6 mai 2004. NBC diffuse l’ultime épisode de sa série phare : Friends. Cette conclusion, si elle met un terme à l’un des shows les plus populaires de l’histoire de la télévision, marque également la fin d’une ère. Presque la fin d’un genre. Douze ans plus tard, les séries comiques n’ont plus grand-chose à voir avec l’histoire déconnectée du monde et insouciante de cette bande d’amis. Car si ces derniers vivent à New York, la ville paraît pourtant à l’écart de notre propre réalité – l’immeuble ne se trouve d’ailleurs pas réellement à l’adresse indiquée dans la série. L’exemple le plus frappant, c’est de voir notamment comment le 11-septembre a eu impact quasi nul sur la série (ce qui semblerait complètement inconcevable aujourd’hui).

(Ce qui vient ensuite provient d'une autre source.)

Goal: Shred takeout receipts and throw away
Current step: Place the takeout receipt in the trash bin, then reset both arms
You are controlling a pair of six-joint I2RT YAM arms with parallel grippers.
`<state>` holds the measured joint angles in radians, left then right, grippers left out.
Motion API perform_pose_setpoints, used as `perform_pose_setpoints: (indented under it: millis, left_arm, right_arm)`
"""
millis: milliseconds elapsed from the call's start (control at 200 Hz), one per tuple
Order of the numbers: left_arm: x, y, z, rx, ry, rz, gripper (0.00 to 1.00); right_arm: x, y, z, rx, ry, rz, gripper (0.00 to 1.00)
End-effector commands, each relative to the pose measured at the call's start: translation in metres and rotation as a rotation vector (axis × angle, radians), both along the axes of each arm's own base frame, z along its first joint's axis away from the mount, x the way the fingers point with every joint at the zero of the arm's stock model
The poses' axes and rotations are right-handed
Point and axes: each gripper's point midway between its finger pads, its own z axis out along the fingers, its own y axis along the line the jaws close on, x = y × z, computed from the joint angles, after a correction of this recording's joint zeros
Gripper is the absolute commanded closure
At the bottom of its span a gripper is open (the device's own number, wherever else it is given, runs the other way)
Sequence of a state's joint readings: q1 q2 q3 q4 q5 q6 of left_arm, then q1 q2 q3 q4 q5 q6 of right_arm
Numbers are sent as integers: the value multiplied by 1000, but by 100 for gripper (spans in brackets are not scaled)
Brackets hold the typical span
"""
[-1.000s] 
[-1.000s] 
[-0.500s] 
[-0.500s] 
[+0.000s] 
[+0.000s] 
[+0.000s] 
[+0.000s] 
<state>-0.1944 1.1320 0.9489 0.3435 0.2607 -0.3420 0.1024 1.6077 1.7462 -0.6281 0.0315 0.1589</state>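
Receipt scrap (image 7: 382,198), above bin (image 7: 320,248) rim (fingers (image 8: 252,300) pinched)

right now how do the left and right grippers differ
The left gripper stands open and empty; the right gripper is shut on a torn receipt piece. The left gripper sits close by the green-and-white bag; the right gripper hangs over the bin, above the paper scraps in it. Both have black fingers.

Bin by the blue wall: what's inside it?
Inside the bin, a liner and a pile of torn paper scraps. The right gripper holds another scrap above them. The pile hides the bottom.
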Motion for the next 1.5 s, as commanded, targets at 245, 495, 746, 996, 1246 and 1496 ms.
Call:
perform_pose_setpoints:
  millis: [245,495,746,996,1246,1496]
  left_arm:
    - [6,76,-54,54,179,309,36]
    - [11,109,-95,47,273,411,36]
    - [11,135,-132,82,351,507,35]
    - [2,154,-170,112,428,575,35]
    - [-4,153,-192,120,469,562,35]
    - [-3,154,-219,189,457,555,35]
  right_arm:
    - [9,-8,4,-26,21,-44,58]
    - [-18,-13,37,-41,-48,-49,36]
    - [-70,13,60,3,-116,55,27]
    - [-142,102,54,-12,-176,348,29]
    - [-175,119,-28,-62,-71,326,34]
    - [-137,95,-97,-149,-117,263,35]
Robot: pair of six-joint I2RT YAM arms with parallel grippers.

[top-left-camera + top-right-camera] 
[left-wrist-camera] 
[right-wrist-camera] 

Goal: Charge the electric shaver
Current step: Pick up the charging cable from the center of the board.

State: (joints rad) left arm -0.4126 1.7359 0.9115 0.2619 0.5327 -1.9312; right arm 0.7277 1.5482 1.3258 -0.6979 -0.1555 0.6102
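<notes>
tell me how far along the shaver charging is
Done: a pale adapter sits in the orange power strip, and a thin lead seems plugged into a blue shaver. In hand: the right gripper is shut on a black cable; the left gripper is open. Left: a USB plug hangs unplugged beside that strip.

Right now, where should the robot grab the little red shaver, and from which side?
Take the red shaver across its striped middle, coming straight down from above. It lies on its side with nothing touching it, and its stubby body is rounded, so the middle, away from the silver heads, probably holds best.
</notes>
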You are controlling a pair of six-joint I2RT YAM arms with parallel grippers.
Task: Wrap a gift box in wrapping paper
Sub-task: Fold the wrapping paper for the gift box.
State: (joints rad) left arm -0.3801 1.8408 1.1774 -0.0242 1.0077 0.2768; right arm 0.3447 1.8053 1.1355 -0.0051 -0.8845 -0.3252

A l’exception de symboles patriotiques, avec l’apparition de drapeaux sur les murs de l’appartement des personnages ou des t-shirts à la gloire des pompiers et des policiers qui ont donné leur vie dans les tours du World Trade Center, le 11-septembre ne semble être jamais arrivé dans Friends. Et tout ce qui pourrait y faire allusion semble soigneusement évité. Et même censuré, comme cette scène écrite avant les événements, dans laquelle Chandler blague sur une bombe alors qu’il passe la sécurité d’un aéroport.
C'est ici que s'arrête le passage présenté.